Supplied data:
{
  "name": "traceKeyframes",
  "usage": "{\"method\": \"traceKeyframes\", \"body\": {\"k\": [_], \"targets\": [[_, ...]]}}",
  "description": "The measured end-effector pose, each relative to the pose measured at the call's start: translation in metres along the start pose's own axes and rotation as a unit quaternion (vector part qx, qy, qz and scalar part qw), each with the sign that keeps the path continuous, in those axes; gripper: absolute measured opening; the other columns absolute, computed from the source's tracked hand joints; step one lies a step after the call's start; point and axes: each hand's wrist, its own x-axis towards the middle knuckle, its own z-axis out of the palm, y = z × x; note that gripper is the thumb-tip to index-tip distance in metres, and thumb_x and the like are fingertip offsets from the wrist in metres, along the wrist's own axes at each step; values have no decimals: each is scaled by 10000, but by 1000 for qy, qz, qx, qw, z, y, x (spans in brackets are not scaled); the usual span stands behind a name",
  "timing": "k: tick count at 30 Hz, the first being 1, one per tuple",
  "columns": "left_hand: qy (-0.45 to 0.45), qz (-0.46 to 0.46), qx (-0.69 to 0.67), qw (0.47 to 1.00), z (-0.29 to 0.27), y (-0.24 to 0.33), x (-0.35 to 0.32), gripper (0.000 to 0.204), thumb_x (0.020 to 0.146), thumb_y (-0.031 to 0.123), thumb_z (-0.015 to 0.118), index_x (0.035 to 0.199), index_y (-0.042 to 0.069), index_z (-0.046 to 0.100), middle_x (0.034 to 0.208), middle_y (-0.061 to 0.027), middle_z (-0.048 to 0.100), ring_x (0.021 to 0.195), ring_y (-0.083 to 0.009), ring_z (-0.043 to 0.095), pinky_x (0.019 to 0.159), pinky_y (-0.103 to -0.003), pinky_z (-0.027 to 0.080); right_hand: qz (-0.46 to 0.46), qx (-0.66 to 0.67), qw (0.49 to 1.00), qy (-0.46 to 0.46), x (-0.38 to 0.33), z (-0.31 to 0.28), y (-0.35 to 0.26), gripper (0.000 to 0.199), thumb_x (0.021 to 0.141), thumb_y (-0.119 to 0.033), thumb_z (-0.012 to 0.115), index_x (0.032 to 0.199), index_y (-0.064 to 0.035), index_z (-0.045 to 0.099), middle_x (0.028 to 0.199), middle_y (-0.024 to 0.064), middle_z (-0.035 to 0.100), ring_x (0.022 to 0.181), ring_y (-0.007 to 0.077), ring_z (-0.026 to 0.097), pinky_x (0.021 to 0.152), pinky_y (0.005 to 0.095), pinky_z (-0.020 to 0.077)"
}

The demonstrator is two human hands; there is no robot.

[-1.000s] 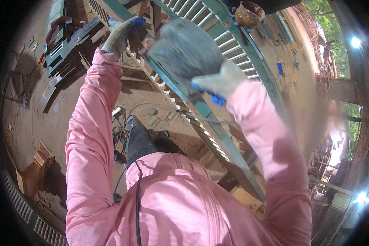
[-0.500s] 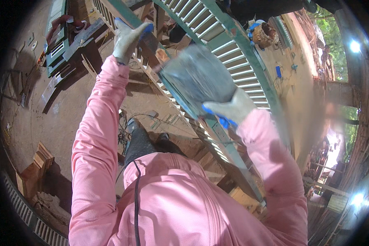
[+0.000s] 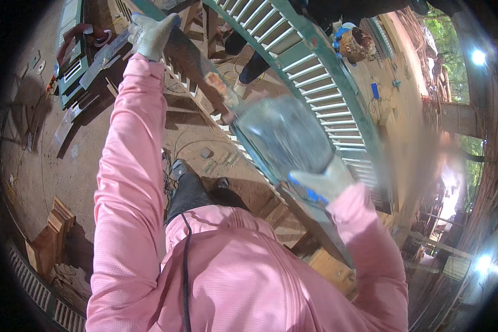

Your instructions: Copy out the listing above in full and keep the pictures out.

Completed exercise:
{
  "name": "traceKeyframes",
  "usage": "{\"method\": \"traceKeyframes\", \"body\": {\"k\": [_], \"targets\": [[_, ...]]}}",
  "description": "The measured end-effector pose, each relative to the pose measured at the call's start: translation in metres along the start pose's own axes and rotation as a unit quaternion (vector part qx, qy, qz and scalar part qw), each with the sign that keeps the path continuous, in those axes; gripper: absolute measured opening; the other columns absolute, computed from the source's tracked hand joints; step one lies a step after the call's start; point and axes: each hand's wrist, its own x-axis towards the middle knuckle, its own z-axis out of the palm, y = z × x; note that gripper is the thumb-tip to index-tip distance in metres, and thumb_x and the like are fingertip offsets from the wrist in metres, along the wrist's own axes at each step; values have no decimals: each is scaled by 10000, but by 1000 for qy, qz, qx, qw, z, y, x (spans in brackets are not scaled); the usual span stands behind a name",
  "timing": "k: tick count at 30 Hz, the first being 1, one per tuple",
  "columns": "left_hand: qy (-0.45 to 0.45), qz (-0.46 to 0.46), qx (-0.69 to 0.67), qw (0.47 to 1.00), z (-0.29 to 0.27), y (-0.24 to 0.33), x (-0.35 to 0.32), gripper (0.000 to 0.204), thumb_x (0.020 to 0.146), thumb_y (-0.031 to 0.123), thumb_z (-0.015 to 0.118), index_x (0.035 to 0.199), index_y (-0.042 to 0.069), index_z (-0.046 to 0.100), middle_x (0.034 to 0.208), middle_y (-0.061 to 0.027), middle_z (-0.048 to 0.100), ring_x (0.021 to 0.195), ring_y (-0.083 to 0.009), ring_z (-0.043 to 0.095), pinky_x (0.019 to 0.159), pinky_y (-0.103 to -0.003), pinky_z (-0.027 to 0.080); right_hand: qz (-0.46 to 0.46), qx (-0.66 to 0.67), qw (0.49 to 1.00), qy (-0.46 to 0.46), x (-0.38 to 0.33), z (-0.31 to 0.28), y (-0.35 to 0.26), gripper (0.000 to 0.199), thumb_x (0.021 to 0.141), thumb_y (-0.119 to 0.033), thumb_z (-0.012 to 0.115), index_x (0.032 to 0.199), index_y (-0.064 to 0.035), index_z (-0.045 to 0.099), middle_x (0.028 to 0.199), middle_y (-0.024 to 0.064), middle_z (-0.035 to 0.100), ring_x (0.022 to 0.181), ring_y (-0.007 to 0.077), ring_z (-0.026 to 0.097), pinky_x (0.021 to 0.152), pinky_y (0.005 to 0.095), pinky_z (-0.020 to 0.077)"
}

The demonstrator is two human hands; there is no robot.

[-1.000s] 
[-0.500s] 
[+0.000s] 

No more output is expected here.